Detective Inspector Adam Dalgliesh first enters the world of mystery about 50 pages into P.D. James' 1962 novel Cover Her Face when he is sent out by Scotland Yard to investigate a death among the gentry at an isolated, luxurious country estate.
Even then, his reputation precedes him. "I've heard of him," one of the suspects muses as the tall, dark, and handsome detective arrives at the crime scene. "Ruthless, unorthodox, working always against time. I suppose he has his own private compulsions. At least they've thought us adversaries worthy of the best."
Dalgliesh may indeed be the best Scotland Yard has to offer these days. His reputation for never theorizing ahead of the facts is legendary, yet his success at solving complex cases in record time is astonishing. He's more experienced than Detective Chief Inspector Jane Tennison, for instance, and much less trouble-prone.
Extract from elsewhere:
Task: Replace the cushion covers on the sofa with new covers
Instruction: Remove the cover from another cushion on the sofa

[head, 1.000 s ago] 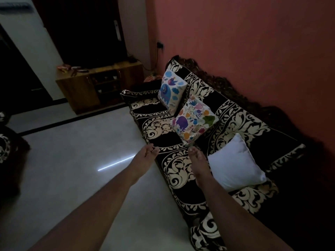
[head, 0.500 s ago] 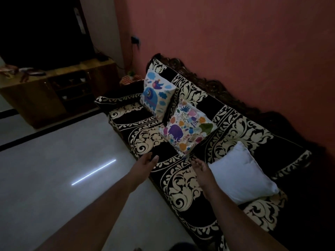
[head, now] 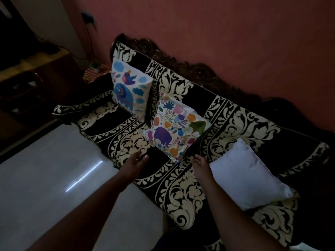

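A sofa (head: pixel 183 185) draped in black cloth with cream floral patterns runs along the pink wall. Three cushions lean on its back: one with a blue elephant and bird (head: pixel 129 87) at the far end, one with a purple elephant and flowers (head: pixel 175 127) in the middle, and a plain white one (head: pixel 248 176) nearest me. My left hand (head: pixel 134 163) reaches over the seat's front edge, fingers straight, holding nothing. My right hand (head: pixel 200 167) hovers just below the middle cushion's lower corner, beside the white cushion, fingers relaxed and empty.
Pale tiled floor (head: pixel 47 178) with a bright light streak lies left of the sofa. A wooden cabinet (head: pixel 27 84) stands at the far left in the dark. A wall socket with a cable (head: pixel 88 19) sits above the sofa's far end.
I have come closer to the sofa and the view has swung right. Both hands have moved forward over the seat toward the middle cushion, still empty.
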The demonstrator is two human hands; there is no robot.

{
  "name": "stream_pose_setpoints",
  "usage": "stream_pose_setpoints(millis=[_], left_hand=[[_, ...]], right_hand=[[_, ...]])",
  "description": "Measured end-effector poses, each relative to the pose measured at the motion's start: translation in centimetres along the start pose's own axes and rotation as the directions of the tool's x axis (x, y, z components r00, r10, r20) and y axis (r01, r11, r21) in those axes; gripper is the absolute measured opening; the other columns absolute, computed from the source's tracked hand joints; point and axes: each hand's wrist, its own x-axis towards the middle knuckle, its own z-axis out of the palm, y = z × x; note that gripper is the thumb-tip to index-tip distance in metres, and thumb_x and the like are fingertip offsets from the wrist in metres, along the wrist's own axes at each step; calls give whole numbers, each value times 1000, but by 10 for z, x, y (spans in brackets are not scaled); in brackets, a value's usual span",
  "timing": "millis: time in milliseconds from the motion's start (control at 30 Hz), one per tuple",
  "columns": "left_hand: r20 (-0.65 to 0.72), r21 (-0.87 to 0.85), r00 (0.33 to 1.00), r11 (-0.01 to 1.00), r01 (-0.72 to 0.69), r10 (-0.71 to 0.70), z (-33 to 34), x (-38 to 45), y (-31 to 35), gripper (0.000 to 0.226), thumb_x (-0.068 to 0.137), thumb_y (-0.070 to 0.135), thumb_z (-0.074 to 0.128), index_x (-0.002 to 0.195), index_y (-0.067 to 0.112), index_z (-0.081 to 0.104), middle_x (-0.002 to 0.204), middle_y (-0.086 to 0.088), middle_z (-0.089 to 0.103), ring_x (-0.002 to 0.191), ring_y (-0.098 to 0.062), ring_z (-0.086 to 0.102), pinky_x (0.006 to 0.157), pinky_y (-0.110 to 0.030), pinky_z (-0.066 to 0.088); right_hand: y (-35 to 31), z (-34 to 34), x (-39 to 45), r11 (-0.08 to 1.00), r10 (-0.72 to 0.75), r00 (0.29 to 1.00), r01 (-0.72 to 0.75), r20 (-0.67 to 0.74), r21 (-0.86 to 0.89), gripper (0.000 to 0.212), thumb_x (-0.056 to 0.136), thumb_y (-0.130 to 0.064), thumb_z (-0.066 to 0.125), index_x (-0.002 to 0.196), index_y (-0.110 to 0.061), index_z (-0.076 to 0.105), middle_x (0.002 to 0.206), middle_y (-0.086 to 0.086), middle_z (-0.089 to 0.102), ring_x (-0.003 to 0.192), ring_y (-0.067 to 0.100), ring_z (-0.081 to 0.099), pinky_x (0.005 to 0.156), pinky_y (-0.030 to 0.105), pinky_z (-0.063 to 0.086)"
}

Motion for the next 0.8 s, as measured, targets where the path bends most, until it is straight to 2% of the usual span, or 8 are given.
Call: stream_pose_setpoints(millis=[167,300,400,500,533,600,700,800], left_hand=[[9,107,995,990,94,-96,11,83,29,55,101,37,58,148,10,46,128,0,55,118,-16,55,93,-28,45],[14,148,989,979,141,-144,18,141,38,50,101,34,60,144,12,50,123,-3,59,117,-18,58,93,-27,45],[-8,156,980,968,196,-197,23,176,42,47,100,35,61,141,14,52,123,-3,64,113,-16,61,91,-27,47],[3,183,974,957,223,-228,29,198,48,22,101,30,59,123,24,57,102,11,64,101,-11,64,81,-20,48],[19,209,974,954,217,-226,31,206,52,8,102,29,59,110,30,57,97,15,62,93,-5,65,76,-15,48],[60,235,974,952,197,-216,35,218,63,14,103,26,57,95,37,52,92,18,57,78,11,58,64,-5,47],[76,247,973,950,192,-217,35,230,75,13,103,24,57,100,33,49,91,19,53,70,20,54,61,-1,44],[112,271,972,948,169,-205,36,236,81,29,103,19,57,90,41,45,87,24,54,67,33,50,63,1,43]], right_hand=[[-12,2,115,991,137,989,-137,-50,-5,60,99,-36,64,149,-13,40,151,13,44,130,29,50,96,39,49],[-30,-7,204,985,140,975,-154,-171,-74,72,93,-34,72,152,-13,36,154,14,42,137,32,46,102,37,44],[-42,-13,261,986,124,964,-146,-236,-76,77,88,-23,78,152,-10,37,150,11,46,136,30,47,108,39,42],[-44,-18,304,977,147,943,-186,-298,-107,80,80,-19,84,146,-6,41,143,18,51,130,35,53,107,46,47],[-42,-18,316,964,161,935,-217,-316,-151,83,78,-21,85,145,-5,40,142,20,51,129,37,53,105,48,48],[-39,-15,331,923,166,936,-258,-310,-286,91,76,-26,87,149,-7,34,144,21,49,131,39,51,104,51,49],[-34,-8,343,808,115,958,-245,-263,-536,93,79,-37,82,153,-19,29,147,21,44,131,43,47,98,53,50],[-32,-3,343,640,51,967,-223,-248,-736,87,85,-42,77,155,-25,27,154,19,33,137,42,35,102,55,45]])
And he's the equal in every way of Inspector Morse, without the endearing imperfections. All of that may accouunt for the string of promotions that have raised him to the rank of commander, in charge of a special unit of the Metropolitan Police that handles only the most "sensitive" murder cases. In fact, along the corridors of power at New Scotland Yard, the worst you will hear about Commander Dalgliesh is that he may be a litttle hard to know. He's an intense, rather solitary man whose taciturnity often is interpreted as intimidating aloofness.
The preceding is an excerpt taken from the book,
MYSTERY!: A Celebration, by Ron Miller
(published by KQED Books).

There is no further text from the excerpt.